Fukumitsuya Saké Brewery, Kagatobi Cho Karakuchi Yamahai Junmai (Ishikawa); $30/720ml. Imported by Nishimoto Trading Co., Ltd.
Eiko Fuji Brewing Company, Honkara (Yamagata); $23/720 ml. Imported by Joto Saké.
Miyao Shuzo, Shimeharitsuru Jun Junmai Ginjo (Niigata); $42/720 ml. Imported by Mutual Trading Co., Ltd.
Crudo of Scallop with Honeydew, Cucumbers and Puffed Rice in a Meyer Lemon Vinaigrette
Chef Licata presents a raw crudo of scallops in a Meyer lemon vinaigrette, sprinkled with sweet honeydew melon and earthy grains of puffed wild rice.
1 seedless Japanese or English cucumber, cut into at least 40 paper-thin slices
2-3 large or 4 medium-sized diver scallops,cut into at least 20 ¼-inch slices
½ teaspoon sea salt
½ cup Meyer lemon vinaigrette (recipe follows)

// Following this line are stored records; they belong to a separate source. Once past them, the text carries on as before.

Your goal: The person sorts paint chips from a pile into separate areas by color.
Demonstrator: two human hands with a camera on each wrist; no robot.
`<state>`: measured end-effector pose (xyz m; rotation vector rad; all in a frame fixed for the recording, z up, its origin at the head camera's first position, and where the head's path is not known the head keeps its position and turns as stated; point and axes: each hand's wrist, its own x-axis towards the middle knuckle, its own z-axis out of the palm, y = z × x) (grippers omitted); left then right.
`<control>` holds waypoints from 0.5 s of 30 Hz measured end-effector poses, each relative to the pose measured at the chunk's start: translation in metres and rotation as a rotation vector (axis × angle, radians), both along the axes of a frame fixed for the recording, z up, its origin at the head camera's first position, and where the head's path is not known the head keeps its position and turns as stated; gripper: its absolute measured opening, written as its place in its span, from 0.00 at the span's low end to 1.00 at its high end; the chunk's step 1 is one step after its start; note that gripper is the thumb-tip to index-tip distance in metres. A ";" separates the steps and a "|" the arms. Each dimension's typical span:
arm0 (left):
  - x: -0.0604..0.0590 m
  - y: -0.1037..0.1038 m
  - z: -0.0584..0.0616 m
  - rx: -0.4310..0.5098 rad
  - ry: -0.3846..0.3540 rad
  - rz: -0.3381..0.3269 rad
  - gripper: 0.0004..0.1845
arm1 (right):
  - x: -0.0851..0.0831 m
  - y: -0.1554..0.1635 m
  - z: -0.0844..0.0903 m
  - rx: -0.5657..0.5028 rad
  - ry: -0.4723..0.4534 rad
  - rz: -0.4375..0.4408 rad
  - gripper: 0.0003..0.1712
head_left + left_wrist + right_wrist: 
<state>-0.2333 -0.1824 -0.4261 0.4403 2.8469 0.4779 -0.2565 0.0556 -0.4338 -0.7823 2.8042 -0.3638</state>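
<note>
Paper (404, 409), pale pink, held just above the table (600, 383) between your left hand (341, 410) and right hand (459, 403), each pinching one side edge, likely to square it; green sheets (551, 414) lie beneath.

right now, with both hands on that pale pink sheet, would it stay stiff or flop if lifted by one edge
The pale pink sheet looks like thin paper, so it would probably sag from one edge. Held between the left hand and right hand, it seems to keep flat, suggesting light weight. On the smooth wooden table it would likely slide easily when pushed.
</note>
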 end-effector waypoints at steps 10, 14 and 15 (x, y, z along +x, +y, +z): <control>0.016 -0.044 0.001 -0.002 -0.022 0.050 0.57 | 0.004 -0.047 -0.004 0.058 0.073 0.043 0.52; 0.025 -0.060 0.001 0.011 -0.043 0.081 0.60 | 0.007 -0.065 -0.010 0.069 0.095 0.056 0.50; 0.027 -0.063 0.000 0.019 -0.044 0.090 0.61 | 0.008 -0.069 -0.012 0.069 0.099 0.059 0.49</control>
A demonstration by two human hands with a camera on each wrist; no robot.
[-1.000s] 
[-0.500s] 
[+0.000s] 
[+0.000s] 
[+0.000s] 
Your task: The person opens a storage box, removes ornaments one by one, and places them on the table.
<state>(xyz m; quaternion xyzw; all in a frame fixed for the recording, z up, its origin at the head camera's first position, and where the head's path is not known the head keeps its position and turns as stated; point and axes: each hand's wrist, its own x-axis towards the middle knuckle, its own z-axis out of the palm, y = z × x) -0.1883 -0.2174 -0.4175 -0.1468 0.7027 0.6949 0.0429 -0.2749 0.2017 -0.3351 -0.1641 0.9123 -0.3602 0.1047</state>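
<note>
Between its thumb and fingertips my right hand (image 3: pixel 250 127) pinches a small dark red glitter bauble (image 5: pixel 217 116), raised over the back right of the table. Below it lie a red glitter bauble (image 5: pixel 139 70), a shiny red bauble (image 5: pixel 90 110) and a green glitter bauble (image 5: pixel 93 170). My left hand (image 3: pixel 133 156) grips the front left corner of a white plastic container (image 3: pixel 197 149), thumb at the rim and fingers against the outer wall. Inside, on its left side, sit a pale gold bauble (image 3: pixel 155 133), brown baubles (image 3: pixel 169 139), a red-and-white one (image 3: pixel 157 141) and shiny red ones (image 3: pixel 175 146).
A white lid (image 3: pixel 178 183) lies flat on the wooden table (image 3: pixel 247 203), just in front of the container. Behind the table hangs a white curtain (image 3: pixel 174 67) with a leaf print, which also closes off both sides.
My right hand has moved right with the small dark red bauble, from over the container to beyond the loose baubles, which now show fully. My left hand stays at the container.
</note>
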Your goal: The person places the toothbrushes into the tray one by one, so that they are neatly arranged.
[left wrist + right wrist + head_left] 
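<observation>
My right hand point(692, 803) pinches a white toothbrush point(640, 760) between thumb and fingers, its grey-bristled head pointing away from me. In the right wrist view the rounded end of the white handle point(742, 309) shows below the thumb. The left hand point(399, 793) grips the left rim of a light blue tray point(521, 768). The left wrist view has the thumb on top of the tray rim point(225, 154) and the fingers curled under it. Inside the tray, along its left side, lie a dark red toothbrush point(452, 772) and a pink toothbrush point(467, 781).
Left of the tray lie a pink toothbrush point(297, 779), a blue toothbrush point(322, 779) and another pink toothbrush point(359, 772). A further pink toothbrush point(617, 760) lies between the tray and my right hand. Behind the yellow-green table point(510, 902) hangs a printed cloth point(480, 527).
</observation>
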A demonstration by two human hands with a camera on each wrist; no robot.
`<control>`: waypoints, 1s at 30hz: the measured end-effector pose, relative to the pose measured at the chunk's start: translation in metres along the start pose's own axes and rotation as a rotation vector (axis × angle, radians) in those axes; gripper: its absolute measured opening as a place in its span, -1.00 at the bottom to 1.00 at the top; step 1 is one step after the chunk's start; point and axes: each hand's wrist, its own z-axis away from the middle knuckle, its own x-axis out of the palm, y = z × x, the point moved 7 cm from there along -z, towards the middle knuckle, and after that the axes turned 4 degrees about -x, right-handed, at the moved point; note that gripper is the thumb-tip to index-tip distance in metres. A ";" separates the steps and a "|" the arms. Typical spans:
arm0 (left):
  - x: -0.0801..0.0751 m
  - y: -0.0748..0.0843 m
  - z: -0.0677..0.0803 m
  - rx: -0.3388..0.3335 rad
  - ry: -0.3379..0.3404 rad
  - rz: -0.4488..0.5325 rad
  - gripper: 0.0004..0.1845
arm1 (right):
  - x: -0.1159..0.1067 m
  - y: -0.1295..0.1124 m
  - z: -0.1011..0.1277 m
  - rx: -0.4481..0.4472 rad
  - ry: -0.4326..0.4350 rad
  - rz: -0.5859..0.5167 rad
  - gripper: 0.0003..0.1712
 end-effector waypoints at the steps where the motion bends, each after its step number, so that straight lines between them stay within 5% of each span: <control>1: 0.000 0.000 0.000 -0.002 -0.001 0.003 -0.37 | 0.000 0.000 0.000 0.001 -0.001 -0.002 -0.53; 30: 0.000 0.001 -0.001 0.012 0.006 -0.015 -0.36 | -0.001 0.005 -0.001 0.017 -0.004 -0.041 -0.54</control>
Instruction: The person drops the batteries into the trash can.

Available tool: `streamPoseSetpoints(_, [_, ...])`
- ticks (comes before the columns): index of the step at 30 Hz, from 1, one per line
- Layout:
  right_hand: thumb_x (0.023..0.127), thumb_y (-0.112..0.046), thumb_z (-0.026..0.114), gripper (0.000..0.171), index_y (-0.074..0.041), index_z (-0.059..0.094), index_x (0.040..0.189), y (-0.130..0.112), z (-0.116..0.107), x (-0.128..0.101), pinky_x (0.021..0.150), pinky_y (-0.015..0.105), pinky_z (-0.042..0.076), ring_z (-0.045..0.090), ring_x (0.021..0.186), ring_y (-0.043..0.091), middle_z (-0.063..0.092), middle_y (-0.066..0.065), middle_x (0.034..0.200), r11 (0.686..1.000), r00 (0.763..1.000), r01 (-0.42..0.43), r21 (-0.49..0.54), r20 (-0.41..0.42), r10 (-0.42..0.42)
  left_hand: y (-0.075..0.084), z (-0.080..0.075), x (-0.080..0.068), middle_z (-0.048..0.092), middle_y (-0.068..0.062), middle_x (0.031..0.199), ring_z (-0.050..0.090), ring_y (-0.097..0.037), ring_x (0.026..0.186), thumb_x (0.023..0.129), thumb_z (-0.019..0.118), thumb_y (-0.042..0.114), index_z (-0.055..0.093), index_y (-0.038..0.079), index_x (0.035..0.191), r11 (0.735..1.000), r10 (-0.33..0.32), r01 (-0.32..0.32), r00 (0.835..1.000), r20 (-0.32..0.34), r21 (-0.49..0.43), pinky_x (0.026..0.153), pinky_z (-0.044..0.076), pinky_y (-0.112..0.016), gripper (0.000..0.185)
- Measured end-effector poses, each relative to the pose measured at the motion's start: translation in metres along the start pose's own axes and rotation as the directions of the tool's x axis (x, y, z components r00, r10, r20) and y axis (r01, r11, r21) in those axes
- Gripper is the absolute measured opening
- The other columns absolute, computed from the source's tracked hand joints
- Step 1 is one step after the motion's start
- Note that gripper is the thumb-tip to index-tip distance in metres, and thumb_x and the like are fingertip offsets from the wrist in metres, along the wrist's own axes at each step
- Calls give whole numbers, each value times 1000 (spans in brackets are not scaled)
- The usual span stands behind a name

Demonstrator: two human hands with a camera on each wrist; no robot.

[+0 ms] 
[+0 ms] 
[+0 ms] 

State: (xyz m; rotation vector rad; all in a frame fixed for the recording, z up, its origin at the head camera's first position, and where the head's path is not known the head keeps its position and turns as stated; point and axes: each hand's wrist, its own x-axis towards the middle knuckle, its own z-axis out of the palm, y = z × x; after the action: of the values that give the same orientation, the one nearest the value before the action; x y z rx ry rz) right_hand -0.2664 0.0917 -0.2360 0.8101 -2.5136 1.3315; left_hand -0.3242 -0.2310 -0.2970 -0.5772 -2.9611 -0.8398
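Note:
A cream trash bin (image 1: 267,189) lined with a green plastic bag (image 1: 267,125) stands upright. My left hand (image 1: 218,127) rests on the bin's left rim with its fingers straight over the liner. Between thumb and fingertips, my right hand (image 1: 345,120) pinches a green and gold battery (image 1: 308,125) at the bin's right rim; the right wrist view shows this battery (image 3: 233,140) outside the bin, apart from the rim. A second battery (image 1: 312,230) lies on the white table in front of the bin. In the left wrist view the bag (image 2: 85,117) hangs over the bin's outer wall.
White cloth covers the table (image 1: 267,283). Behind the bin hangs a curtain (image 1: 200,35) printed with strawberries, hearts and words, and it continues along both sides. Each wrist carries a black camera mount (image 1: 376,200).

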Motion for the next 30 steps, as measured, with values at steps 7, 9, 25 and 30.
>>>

¼ cup honeydew, chopped into small dice
4 tablespoons puffed wild rice (recipe follows)
For the puffed rice:
3 cups grapeseed oil
½ cup wild rice, uncooked
1 teaspoon kosher salt
For the Meyer lemon vinaigrette:
Zest from one Meyer lemon
4 tablespoons Meyer lemon juice (about 2 lemons)
2 teaspoons Dijon mustard
2 teaspoons honey
1 tablespoon kosher salt
Pinch of cayenne pepper
¾ cup grapeseed oil
To make the puffed rice:
In a medium sauce pan heat oil to 325°F. To test the heat, drop 1 or 2 kernels of rice into the oil. The rice should puff up and float to the surface after 2 or 3 seconds. Carefully pour rice into the hot oil. The rice Crudo of Scallop should immediately begin to sizzle, puff and float to the surface.
Immediately remove puffed rice with a dry, slotted spoon and place onto paper towels to drain. Season with salt.
To make the Meyer lemon vinaigrette: Using a whisk, combine all ingredients except oil in a small bowl. While whisking, slowly drizzle oil into bowl until mixture emulsifies and thickens.
To finish, place approximately 10 slices of cucumber on the bottom of each serving plate, slightly overlapping each slice. Gently place 5 slices of scallop atop cucumbers on each plate. Season with sea salt and drizzle vinaigrette using a spoon. Garnish each plate with 1 tablespoon each of honeydew melon and puffed rice. Serves 4.
To preserve the pristine nature of the scallop crudo, Igarashi suggested saké with a clean, refreshing profile and a delicate texture like the méthode champenoise Mizbasho Pure Sparkling Saké from Nagai Shuzo. To emphasize the dish’s sweet honeydew notes, she recommended two junmai daiginjo—delicate, ultrapremium saké made from finely milled rice grains. Wonderfully fruity and floral on the nose, the Hoyo Kura no Hana from Uchigasaki Shuzoten shined a spotlight on the melon and Meyer lemon flavors. The refreshing Dassai 39 from Asahi Shuzo opened with a subtle, almost ethereal fruit character, but developed an earthiness in the mouth that further enhanced the nutty, puffed rice garnish.
Nagai Shuzo, Mizbasho Pure Sparkling Saké (Gunma); $60/720 ml. Imported by JFC International Inc.
Uchigasaki Shuzoten, Hoyo Kura no Hana Junmai Daiginjo (Miyagi); $29/500 ml. Imported by World Saké Imports.
Asahi Shuzo, Dassai 39 Junmai Daiginjo (Yamaguchi); $52/720 ml. Imported by Mutual Trading Co., Ltd.
To start, try pairing saké at home with foods readily available in your pantry or local markets.
For creamy, delicate cheeses with fruity, floral notes like a Reblochon, or even a nutty goat Chèvre, try a soft, floral junmai ginjo saké with a round, lactic feel on the palate. Try Marumoto Brewery, Chikurin Karoyaka Junmai Ginjo (Okayama); $36/720 ml. Imported by Joto Saké.
Kimoto saké, which, like yamahai saké, is often earthy and full of umami and brine notes, can complement the rich, gamey elements of chicken liver pâté or even foie gras. Try Hinomaru Jozo, Manabito Kimoto Junmai Ginjo (Akita); $45/720 ml. Imported by Winebow.
A dry, savory saké with a creamy, rice-laden palate and saline astringency is perfect with delicate oysters, drawing out their soft, milky sweetness. Try Sakata Shuzo, Jokigen Euphoria Junmai Ginjo (Yamagata); $28/720 ml. Imported by Banzai Beverage Corporation.
Dark chocolate, vanilla ice cream or even a stinky blue cheese can be paired perfectly with a Sherry-like koshu, or aged saké, with its rich, nutty aromas and bold, creamy palate. Try Ichishima Shuzo, Ginjo Koshu (Niigata); $60/720 ml. Imported by Winebow.